Good place to locate Kibana\Watcher expert?

I'm looking for someone to help us understand and create Watcher alerts for Metricbeat data coming in. Basic alerting such as netowrk, disk, cpu, memory.

Is there a place in the community for this? Or does anyone have suggestions on outside locations where I could look?

Thanks,
KG

Assuming you have a licence why not create a support request. Thats what I do when I need help...

This was their reply: "It looks like you are asking for assistance with configuring Watcher. As you are a Cloud Standard customer, we are able to assist you with break/fix issues on your ESS cluster. This question appears to be outside of this break/fix scope."

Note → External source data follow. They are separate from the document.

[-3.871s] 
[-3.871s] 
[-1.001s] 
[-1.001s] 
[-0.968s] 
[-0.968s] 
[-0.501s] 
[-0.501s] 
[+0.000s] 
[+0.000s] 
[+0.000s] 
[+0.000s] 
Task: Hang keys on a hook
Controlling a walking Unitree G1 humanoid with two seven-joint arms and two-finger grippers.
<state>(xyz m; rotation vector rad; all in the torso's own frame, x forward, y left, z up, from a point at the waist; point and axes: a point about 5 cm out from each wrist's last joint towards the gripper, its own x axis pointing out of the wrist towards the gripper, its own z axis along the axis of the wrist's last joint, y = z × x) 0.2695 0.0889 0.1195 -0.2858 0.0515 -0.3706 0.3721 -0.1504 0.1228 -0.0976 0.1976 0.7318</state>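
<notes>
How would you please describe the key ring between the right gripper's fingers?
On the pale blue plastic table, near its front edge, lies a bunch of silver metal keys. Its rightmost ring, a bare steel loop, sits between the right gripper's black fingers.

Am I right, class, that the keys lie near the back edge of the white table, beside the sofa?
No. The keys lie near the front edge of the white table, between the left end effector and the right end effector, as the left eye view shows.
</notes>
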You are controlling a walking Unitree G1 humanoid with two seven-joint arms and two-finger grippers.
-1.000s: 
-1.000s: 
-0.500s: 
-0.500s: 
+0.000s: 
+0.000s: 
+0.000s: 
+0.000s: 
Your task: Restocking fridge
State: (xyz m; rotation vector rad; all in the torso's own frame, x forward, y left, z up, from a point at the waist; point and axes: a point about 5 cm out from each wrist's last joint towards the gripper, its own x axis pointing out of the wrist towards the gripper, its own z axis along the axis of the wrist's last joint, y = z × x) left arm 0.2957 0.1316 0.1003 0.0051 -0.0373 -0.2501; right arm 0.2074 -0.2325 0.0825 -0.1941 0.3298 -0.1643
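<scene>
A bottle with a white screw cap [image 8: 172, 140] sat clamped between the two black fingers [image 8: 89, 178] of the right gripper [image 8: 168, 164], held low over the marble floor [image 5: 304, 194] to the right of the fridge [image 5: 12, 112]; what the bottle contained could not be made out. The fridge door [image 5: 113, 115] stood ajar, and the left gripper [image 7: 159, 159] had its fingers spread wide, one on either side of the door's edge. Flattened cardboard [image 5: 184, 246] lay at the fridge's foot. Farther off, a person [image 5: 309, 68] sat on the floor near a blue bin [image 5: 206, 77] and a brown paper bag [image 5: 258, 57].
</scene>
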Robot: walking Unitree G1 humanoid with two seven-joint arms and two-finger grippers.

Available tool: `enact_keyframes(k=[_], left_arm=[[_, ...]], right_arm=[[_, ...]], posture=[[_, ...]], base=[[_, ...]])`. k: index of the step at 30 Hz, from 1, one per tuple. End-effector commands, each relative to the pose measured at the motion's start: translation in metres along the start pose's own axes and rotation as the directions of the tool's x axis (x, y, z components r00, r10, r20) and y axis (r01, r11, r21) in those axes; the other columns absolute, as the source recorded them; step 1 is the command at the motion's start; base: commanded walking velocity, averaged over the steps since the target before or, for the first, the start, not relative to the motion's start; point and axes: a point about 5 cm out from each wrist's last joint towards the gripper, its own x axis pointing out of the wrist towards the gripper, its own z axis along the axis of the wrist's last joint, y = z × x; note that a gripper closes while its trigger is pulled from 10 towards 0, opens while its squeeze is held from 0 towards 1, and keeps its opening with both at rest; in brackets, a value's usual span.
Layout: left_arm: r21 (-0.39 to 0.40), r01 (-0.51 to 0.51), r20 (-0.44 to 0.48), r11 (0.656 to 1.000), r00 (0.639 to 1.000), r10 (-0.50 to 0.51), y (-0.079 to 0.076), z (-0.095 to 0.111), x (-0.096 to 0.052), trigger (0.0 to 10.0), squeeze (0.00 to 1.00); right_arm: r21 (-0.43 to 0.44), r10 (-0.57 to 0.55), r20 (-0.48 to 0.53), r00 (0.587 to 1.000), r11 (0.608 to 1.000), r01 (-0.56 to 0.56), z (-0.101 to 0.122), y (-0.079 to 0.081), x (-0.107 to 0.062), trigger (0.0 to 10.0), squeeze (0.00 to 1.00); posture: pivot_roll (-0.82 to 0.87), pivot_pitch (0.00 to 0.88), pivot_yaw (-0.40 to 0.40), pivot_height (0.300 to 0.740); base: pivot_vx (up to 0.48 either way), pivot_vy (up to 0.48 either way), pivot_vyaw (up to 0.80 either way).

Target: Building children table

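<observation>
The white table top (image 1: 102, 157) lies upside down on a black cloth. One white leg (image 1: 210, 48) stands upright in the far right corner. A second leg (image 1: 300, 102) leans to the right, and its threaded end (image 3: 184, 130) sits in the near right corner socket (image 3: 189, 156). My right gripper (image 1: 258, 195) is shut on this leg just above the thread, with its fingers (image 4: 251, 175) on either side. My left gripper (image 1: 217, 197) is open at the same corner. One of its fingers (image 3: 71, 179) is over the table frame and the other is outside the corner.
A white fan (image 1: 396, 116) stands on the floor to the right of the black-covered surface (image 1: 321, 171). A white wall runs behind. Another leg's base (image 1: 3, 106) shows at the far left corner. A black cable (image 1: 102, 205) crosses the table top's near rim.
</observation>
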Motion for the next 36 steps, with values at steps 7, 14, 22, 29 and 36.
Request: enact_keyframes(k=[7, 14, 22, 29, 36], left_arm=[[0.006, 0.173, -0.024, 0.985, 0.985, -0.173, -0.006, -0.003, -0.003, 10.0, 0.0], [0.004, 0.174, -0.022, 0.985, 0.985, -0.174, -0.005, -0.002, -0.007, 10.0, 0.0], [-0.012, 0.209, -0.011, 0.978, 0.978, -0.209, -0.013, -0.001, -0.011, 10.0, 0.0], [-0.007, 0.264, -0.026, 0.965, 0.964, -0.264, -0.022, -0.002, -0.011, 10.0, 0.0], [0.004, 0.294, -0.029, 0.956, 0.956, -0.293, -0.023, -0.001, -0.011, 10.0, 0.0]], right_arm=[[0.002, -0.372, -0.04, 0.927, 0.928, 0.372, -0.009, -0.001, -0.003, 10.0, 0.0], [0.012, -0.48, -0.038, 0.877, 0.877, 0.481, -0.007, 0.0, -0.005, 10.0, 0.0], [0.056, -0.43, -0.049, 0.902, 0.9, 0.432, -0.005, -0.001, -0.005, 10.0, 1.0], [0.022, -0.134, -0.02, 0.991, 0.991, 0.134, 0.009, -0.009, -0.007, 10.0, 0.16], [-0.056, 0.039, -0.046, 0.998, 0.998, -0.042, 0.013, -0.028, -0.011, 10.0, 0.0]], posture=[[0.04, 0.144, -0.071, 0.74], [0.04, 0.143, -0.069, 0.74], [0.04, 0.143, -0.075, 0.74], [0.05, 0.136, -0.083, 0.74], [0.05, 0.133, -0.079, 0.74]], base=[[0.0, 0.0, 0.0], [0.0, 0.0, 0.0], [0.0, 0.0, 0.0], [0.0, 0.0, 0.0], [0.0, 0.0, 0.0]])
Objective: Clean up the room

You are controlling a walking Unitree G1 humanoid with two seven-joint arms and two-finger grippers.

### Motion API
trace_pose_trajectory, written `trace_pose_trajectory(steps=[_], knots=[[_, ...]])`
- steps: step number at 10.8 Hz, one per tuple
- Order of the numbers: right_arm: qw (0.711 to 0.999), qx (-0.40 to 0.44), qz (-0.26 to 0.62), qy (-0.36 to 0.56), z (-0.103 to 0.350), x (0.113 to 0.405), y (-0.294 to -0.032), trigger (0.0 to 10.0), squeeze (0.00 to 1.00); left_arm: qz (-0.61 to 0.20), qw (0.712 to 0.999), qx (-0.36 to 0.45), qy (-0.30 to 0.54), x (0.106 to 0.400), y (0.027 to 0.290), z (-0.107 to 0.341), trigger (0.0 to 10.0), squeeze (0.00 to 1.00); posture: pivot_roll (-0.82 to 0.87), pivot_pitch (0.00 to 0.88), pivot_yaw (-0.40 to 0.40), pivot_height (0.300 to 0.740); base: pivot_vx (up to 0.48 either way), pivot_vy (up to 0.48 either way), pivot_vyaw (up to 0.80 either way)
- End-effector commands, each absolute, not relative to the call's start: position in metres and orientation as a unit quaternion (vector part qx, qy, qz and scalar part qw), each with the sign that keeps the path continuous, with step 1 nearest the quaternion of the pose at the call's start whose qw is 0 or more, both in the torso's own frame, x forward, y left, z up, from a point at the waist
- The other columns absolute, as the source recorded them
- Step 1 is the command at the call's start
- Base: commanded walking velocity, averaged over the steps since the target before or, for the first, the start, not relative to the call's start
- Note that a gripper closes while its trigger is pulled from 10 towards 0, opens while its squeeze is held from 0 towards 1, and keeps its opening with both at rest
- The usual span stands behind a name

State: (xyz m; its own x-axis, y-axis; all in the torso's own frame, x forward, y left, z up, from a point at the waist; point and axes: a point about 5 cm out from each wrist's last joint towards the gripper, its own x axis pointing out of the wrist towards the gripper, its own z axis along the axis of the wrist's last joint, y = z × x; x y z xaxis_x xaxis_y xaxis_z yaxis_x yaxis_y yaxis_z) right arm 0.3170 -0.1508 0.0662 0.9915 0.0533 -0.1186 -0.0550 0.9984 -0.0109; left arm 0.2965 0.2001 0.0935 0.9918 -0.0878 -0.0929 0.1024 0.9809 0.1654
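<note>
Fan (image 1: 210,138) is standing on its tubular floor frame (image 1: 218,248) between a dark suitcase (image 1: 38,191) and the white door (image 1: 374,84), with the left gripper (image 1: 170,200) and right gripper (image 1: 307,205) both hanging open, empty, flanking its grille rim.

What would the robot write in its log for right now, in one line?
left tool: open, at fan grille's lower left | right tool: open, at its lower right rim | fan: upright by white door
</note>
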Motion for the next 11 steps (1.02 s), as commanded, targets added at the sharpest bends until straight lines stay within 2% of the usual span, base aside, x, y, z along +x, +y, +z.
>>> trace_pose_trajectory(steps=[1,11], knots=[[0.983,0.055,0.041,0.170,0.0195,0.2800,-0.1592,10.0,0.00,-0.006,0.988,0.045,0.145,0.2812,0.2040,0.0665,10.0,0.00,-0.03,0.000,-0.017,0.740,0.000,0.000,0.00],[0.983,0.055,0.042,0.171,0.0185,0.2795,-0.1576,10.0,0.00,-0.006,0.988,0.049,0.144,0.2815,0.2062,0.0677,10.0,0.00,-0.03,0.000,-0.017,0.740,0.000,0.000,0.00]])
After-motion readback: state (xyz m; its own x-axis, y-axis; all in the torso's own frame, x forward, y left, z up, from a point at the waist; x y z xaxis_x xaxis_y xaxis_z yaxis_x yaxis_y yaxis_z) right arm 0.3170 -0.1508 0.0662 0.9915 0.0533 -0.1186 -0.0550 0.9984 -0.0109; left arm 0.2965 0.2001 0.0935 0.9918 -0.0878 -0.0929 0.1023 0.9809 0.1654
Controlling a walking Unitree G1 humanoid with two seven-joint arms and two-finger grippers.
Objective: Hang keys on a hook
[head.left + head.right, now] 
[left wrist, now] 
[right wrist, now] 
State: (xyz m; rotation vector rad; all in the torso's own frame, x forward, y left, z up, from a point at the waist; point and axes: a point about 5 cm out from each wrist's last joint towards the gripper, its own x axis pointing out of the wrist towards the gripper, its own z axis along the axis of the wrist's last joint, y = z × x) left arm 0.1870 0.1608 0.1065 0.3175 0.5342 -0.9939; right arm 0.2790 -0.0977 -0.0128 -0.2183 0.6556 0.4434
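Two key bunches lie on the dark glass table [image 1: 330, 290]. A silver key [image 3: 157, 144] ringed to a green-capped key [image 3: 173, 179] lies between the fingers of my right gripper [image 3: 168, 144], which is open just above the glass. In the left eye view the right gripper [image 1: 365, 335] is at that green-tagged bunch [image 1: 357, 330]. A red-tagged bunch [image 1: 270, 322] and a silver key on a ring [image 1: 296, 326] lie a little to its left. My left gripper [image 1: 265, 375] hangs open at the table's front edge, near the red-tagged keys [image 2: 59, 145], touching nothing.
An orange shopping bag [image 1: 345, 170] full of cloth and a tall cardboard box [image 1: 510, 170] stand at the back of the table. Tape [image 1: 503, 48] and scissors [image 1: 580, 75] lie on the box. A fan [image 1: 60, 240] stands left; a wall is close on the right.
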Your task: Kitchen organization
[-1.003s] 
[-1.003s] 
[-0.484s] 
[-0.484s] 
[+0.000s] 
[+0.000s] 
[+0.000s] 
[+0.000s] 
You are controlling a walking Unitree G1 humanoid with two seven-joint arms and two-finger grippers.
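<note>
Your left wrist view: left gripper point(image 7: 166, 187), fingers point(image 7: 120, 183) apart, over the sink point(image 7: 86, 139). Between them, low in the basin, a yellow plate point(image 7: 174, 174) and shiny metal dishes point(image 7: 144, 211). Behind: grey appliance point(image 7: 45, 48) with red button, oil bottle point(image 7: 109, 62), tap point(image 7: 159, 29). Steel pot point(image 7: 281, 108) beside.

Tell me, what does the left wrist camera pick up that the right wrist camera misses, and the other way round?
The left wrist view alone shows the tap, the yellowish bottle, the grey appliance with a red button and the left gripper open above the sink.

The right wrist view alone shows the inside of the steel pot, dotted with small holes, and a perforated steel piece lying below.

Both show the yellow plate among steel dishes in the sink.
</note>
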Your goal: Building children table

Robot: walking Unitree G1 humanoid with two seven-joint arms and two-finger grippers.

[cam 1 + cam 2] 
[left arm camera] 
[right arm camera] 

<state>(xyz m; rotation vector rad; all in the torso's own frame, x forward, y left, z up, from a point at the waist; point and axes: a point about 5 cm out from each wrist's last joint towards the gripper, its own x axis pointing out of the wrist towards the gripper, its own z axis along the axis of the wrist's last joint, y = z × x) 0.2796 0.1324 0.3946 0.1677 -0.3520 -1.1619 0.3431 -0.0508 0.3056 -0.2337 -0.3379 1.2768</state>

I can't help you finding an expert/consultant, but if you start writing your down your issue in a bit more detail, and probably also check out the examples alerting repo to get up and running that might be a first step towards a possible solution and more understanding.

And of course, there are Elastic commercial offerings like subscriptions, but I am not super sure, if you are after that.

Hope that helps!

I will post my Watch here. This is running on Elastic Cloud, and I used the repo to get me started.

The purpose of this Watch was to alert when any disk volume is above 80%. It does not fire:

    {
      "trigger": {
    "schedule": {
      "interval": "5m"
    }
      },
      "input": {
    "search": {
      "request": {
        "search_type": "query_then_fetch",
        "indices": [
          "metricbeat-*"
        ],
        "types": [
          "filesystem"
        ],
        "rest_total_hits_as_int": true,
        "body": {
          "aggs": {
            "host": {
              "terms": {
                "field": "host.hostname",
                "order": {
                  "disk_usage": "desc"
                }
              },
              "aggs": {
                "disk_usage": {
                  "max": {
                    "field": "system.filesystem.used.pct"
                  }
                }
              }
            }
          },
          "query": {
            "bool": {
              "filter": [
                {
                  "range": {
                    "@timestamp": {
                      "gte": "now-{{ctx.metadata.window_period}}"
                    }
                  }
                },
                {
                  "range": {
                    "disk_usage": {
                      "gte": "{{ctx.metadata.threshold}}"
                    }
                  }
                }
              ]
            }
          }
        }
      }
    }
      },
      "condition": {
    "compare": {
      "ctx.payload.hits.total": {
        "gt": 0
      }
    }
      },
      "actions": {
    "email_me": {
      "throttle_period_in_millis": 60000,
      "email": {
        "profile": "standard",
        "from": "username@example.org",
        "to": [
          "myemail@myemail.com"
        ],
        "subject": "Disk Full",
        "body": {
          "html": "Some hosts are over {{ctx.payload.threshold}}% utilized:{{#ctx.payload.hosts}}{{disk_usage}}%-{{key}}:{{/ctx.payload.hosts}}"
        }
      }
    },
    "log": {
      "logging": {
        "level": "info",
        "text": "Some hosts are over {{ctx.payload.threshold}}% utilized:{{#ctx.payload.hosts}}{{disk_usage}}%-{{key}}:{{/ctx.payload.hosts}}"
      }
    }
      },
      "metadata": {
    "window_period": "15m",
    "threshold": 0.8
      },
      "transform": {
    "search": {
      "request": {
        "search_type": "query_then_fetch",
        "indices": [
          "log-events"
        ],
        "rest_total_hits_as_int": true,
        "body": {
          "query": {
            "match": {
              "status": "error"
            }
          }
        }
      }
    }
      }
    }

The output of the Execute Watch API would help a lot here.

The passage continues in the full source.